The Coinblesk project implemented, tested, and operationally deployed an open source solution, where Bitcoin payments are possible through a mobile device in real-time (below 1 s). The Android app called Coinblesk includes a Bitcoin payment server, where the seller and the buyer will be able to handle Bitcoin payments. For the communication between the buyer and the seller NFC equipped devices will be used. 

Blockchain-based Temperature Monitoring for Medical Drugs Transport

The combination of IoT temperature sensors and their data generated with the blockchain technology revealed a highly efficient, secure, and demand-driven approach in support of the pharmaceutical industry. This is because such an approach provides data integrity for transaction data of physical products. Thus, the supply chain processes in many sectors can be streamlined. 

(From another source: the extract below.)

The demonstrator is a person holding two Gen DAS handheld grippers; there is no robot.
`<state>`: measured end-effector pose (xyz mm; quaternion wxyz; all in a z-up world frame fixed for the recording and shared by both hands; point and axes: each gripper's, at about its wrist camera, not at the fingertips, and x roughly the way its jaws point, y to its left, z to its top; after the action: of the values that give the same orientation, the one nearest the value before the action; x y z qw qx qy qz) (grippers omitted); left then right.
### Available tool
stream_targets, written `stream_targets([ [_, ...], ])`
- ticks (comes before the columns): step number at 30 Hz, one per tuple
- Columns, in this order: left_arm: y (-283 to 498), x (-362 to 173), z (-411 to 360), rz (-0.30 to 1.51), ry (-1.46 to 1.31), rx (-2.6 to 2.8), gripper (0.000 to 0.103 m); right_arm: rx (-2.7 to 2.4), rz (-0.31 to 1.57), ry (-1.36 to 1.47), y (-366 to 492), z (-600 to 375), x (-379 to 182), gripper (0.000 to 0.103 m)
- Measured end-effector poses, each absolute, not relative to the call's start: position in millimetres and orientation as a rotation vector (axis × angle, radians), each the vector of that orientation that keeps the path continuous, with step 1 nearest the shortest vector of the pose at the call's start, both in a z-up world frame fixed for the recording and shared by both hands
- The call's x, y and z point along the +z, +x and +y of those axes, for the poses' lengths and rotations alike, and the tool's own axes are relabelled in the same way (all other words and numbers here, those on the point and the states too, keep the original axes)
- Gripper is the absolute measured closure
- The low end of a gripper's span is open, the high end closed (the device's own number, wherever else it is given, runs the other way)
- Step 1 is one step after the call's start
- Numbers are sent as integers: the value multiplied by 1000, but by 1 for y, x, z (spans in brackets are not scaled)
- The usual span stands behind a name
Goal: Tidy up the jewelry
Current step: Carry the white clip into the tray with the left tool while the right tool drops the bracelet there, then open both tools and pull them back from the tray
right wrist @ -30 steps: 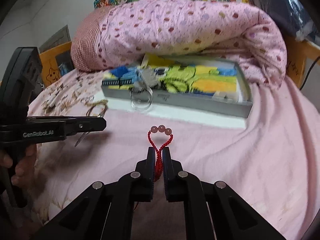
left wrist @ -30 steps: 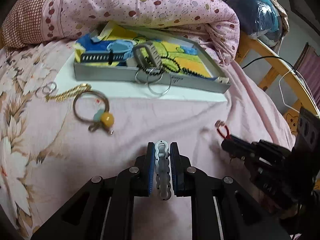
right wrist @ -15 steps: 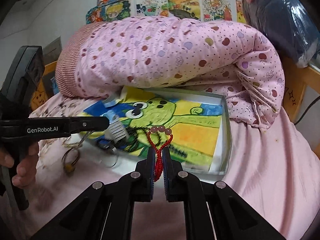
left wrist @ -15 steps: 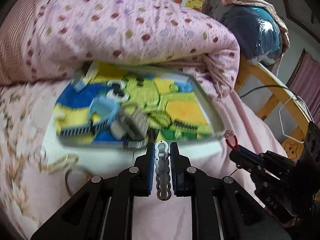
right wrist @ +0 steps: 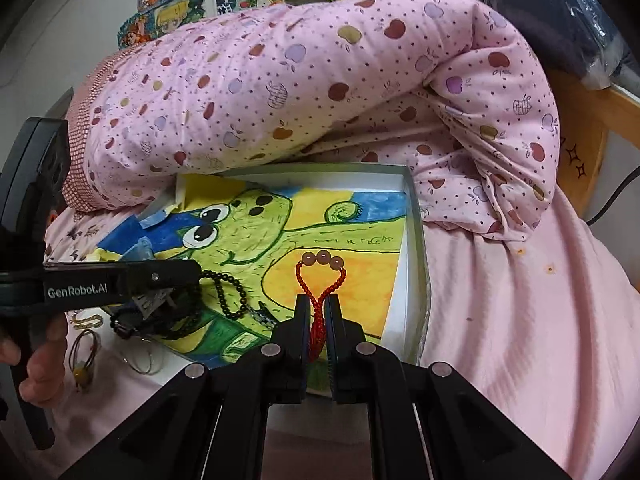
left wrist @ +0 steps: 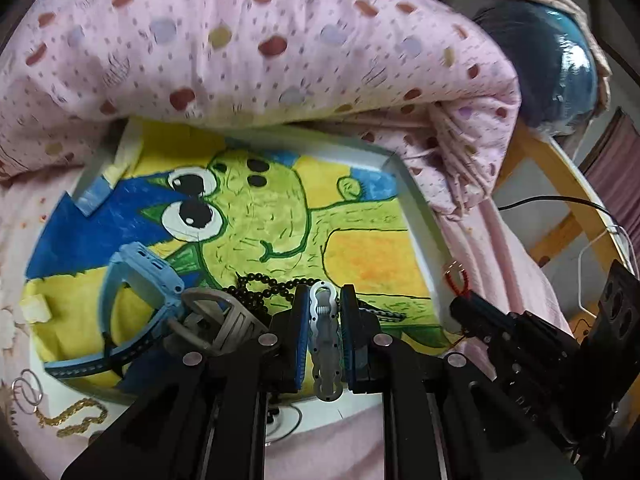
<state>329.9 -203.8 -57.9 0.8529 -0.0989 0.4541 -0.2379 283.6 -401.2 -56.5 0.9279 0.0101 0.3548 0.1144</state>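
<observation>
Two grippers, two pieces in hand right now. My left gripper [left wrist: 325, 312] has its jaws pinched on a flat silver link bracelet [left wrist: 326, 340], gripped edge-on so it stands straight up between the blue pads [left wrist: 301, 338] instead of flopping. My right gripper [right wrist: 317, 312] is squeezed tight on the tail of a red beaded bracelet [right wrist: 320, 284], so the loop with its three pale pink beads [right wrist: 322, 258] sticks out ahead where I can see it.

Both are hovering over the white tray [right wrist: 416, 216], the one lined with the green cartoon drawing [left wrist: 256, 216]. The red loop sits above the orange patch near the tray's right wall, which looks to me like a free spot to drop it. The silver one is over the near edge, close to stuff already inside: a black bead strand [left wrist: 276, 284], a light blue watch [left wrist: 140, 276] and a grey watch [left wrist: 216, 320] bunched up on the left.

Outside the tray, a gold chain [left wrist: 74, 418] and thin wire rings [left wrist: 26, 390] lie on the pink sheet [right wrist: 520, 320], so I'd guess they're next. The spotted duvet [right wrist: 320, 80] crowds the tray's far side, hence coming in from the front.
</observation>
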Motion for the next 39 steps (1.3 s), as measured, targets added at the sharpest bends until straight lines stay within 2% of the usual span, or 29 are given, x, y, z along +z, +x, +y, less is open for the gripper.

The approach developed from the CSG for the core of the start-up modum.io solution records environmental conditions (here temperature) during the shipment of the product and stores them in the Ethereum blockchain. Thus, at the handover of boxes (e.g., from the manufacturer to the logistics company) the data collected is checked against the product's corresponding smart contract (here being part of the Ethereum blockchain). This contract triggers the final operations to guarantee that the transport had met all of the conditions put forth by formal regulations or customer demands. 

This work won the Zürich Kickstart Accelerator's 1st Place​ in November 2016 and received some small funding from the Venture Kick in Lausanne in August 2016. 

Blockchain Signaling System (BloSS): Enabling Cooperative, Multi-domain DDoS Defense

The rapid growth in the number of portable and stationary devices makes Distributed Denial-of-Service (DDoS) attacks a top security threat to securely provision services and scale through automation. Existing defense mechanisms lack resources and flexibility to cope with attacks by themselves, and by utilizing other's companies resources, the burden of the mitigation can be shared. Emerging technologies such as blockchain, smart contracts, and SDN (Software-defined Networking) introduce new opportunities for flexible and efficient DDoS defense solutions across multiple domains. 

This work proposes the design of an architecture and smart contract deployed in a public blockchain, which facilitates a collaborative DDoS mitigation architecture across multiple network domains. The advantages of this design are the use of an already existing public infrastructure to distribute DDoS defense rules without the need to build specialized registries or other (complicated, non-trusted) distribution mechanisms. At the same time, such an approach enables the enforcement of such rules across multiple domains in a trusted manner.